● **PROBLEM REQUIREMENTS**
Lines to restate from the data below: from the one containing "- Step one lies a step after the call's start" to the one containing "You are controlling", both included. Give them again exactly, and only them.

● **EXERCISE INPUTS**

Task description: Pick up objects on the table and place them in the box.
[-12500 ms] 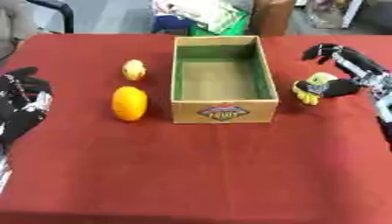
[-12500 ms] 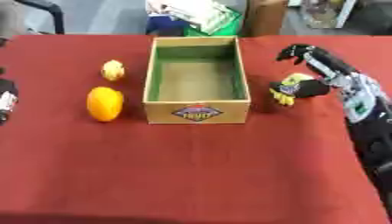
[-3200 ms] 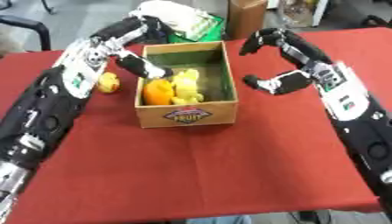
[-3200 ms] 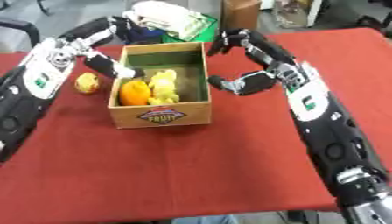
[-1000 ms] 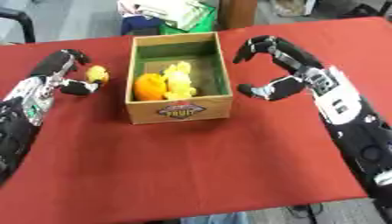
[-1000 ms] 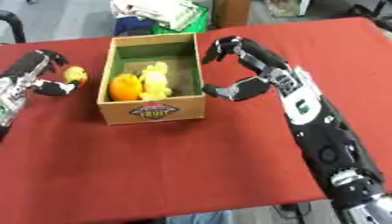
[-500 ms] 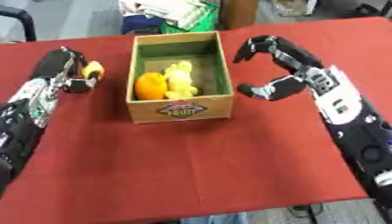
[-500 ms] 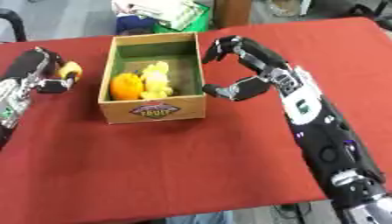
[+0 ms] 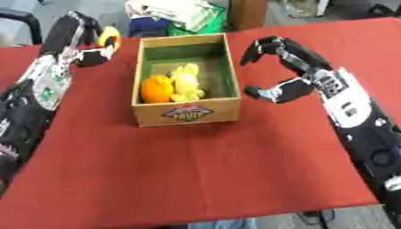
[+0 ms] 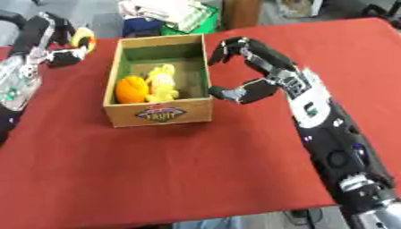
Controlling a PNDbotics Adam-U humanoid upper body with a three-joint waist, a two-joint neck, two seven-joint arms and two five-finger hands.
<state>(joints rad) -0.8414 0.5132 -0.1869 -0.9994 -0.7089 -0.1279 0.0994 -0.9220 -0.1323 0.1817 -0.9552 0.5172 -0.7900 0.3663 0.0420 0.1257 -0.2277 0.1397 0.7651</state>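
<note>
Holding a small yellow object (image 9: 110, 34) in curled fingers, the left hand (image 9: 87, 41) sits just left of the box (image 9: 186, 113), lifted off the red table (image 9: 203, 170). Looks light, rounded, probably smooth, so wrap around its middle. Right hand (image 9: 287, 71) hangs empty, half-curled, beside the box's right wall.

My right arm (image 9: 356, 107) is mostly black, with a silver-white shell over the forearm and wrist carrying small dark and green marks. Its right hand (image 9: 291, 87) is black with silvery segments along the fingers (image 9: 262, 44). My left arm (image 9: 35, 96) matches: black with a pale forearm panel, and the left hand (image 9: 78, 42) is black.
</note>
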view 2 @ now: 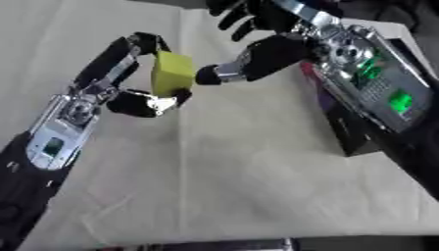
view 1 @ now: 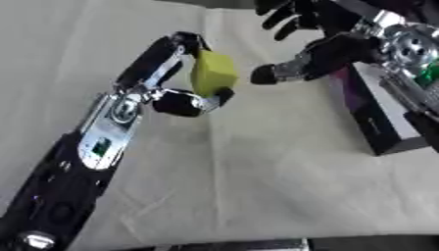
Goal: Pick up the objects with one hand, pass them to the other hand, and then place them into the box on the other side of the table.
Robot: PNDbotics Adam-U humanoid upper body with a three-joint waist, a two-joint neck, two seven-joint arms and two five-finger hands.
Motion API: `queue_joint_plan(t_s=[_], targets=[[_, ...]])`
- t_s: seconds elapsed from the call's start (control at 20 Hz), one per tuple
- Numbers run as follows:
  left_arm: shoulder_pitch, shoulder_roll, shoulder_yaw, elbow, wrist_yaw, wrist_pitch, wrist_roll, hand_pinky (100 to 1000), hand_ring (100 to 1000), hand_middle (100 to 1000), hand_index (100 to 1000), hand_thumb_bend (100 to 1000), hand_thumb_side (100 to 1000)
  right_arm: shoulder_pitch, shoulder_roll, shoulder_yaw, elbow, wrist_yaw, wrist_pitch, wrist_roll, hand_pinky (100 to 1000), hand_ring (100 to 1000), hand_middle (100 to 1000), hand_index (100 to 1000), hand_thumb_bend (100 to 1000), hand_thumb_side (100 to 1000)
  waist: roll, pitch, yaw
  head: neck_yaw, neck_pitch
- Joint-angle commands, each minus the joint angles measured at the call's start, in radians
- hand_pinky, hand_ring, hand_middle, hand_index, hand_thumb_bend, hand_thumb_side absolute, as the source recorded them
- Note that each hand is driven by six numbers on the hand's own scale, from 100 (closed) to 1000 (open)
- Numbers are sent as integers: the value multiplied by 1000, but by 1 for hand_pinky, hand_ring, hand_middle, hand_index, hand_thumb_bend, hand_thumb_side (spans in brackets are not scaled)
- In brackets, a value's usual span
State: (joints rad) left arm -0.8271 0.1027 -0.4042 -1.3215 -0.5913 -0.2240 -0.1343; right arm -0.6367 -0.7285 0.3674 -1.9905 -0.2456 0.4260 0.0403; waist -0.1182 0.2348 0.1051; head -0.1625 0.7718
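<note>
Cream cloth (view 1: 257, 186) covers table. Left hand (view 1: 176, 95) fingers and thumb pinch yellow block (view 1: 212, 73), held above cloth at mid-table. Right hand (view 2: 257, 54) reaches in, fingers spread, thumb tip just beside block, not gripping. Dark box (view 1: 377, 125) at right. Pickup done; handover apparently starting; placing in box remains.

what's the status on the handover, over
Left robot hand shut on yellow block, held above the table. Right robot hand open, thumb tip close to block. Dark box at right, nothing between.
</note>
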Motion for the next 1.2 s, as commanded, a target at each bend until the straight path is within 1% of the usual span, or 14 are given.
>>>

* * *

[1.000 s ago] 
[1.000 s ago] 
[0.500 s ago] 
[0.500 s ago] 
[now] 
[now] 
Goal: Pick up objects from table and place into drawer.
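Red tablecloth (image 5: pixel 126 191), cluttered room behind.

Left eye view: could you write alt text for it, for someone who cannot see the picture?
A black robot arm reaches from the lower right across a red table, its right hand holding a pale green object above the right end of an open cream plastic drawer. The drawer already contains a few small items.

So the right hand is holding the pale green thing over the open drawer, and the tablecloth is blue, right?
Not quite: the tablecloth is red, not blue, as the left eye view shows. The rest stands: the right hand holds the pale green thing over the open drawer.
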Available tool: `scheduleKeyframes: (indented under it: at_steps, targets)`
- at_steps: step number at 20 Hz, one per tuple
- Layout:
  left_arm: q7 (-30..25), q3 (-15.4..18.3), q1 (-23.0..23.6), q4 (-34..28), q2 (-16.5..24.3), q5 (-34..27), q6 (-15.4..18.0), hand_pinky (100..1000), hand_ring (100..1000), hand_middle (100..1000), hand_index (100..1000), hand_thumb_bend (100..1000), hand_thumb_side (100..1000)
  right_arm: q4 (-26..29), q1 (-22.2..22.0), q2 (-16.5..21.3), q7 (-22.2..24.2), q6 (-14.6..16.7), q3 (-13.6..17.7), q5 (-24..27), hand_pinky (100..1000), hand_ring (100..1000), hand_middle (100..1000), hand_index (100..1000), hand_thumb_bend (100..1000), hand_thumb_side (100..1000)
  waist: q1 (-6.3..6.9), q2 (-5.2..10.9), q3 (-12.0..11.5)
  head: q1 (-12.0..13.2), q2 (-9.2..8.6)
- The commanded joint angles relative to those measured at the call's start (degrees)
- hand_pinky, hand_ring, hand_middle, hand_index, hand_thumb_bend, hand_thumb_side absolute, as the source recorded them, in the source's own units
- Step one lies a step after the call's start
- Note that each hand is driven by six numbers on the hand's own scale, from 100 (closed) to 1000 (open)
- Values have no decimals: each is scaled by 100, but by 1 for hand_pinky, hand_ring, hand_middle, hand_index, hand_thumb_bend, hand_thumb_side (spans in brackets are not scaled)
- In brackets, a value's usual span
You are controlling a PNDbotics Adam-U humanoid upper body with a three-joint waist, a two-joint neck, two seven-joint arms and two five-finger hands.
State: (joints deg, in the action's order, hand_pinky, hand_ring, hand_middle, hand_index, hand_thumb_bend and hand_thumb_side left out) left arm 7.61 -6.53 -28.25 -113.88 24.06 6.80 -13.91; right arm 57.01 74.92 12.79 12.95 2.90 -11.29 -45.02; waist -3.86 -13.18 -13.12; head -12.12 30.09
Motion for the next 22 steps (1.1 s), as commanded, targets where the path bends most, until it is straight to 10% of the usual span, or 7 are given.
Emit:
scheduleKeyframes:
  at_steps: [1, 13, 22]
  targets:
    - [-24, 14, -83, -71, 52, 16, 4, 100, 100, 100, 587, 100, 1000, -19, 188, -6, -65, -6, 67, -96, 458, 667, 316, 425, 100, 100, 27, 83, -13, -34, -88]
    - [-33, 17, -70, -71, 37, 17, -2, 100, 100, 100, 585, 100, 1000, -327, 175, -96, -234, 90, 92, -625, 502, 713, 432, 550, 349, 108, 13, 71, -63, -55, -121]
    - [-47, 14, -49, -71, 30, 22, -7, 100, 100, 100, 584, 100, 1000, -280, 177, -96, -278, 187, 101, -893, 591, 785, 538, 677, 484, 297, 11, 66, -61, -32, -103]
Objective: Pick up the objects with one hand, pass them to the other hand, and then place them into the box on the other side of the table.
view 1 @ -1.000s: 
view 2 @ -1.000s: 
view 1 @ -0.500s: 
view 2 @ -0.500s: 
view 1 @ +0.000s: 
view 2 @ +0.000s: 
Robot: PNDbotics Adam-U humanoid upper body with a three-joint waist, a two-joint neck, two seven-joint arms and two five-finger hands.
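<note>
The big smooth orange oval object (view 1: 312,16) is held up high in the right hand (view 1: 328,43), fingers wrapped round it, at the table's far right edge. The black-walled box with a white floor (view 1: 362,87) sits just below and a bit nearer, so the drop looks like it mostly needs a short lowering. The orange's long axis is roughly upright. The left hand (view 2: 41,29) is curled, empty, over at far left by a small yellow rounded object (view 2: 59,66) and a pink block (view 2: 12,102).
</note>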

● **OUTPUT OF THE EXERCISE**
- Step one lies a step after the call's start
- Note that each hand is driven by six numbers on the hand's own scale, from 100 (closed) to 1000 (open)
- Values have no decimals: each is scaled by 100, but by 1 for hand_pinky, hand_ring, hand_middle, hand_index, hand_thumb_bend, hand_thumb_side (spans in brackets are not scaled)
- In brackets, a value's usual span
You are controlling a PNDbotics Adam-U humanoid upper body with a three-joint waist, a two-joint neck, two seven-joint arms and two five-finger hands.

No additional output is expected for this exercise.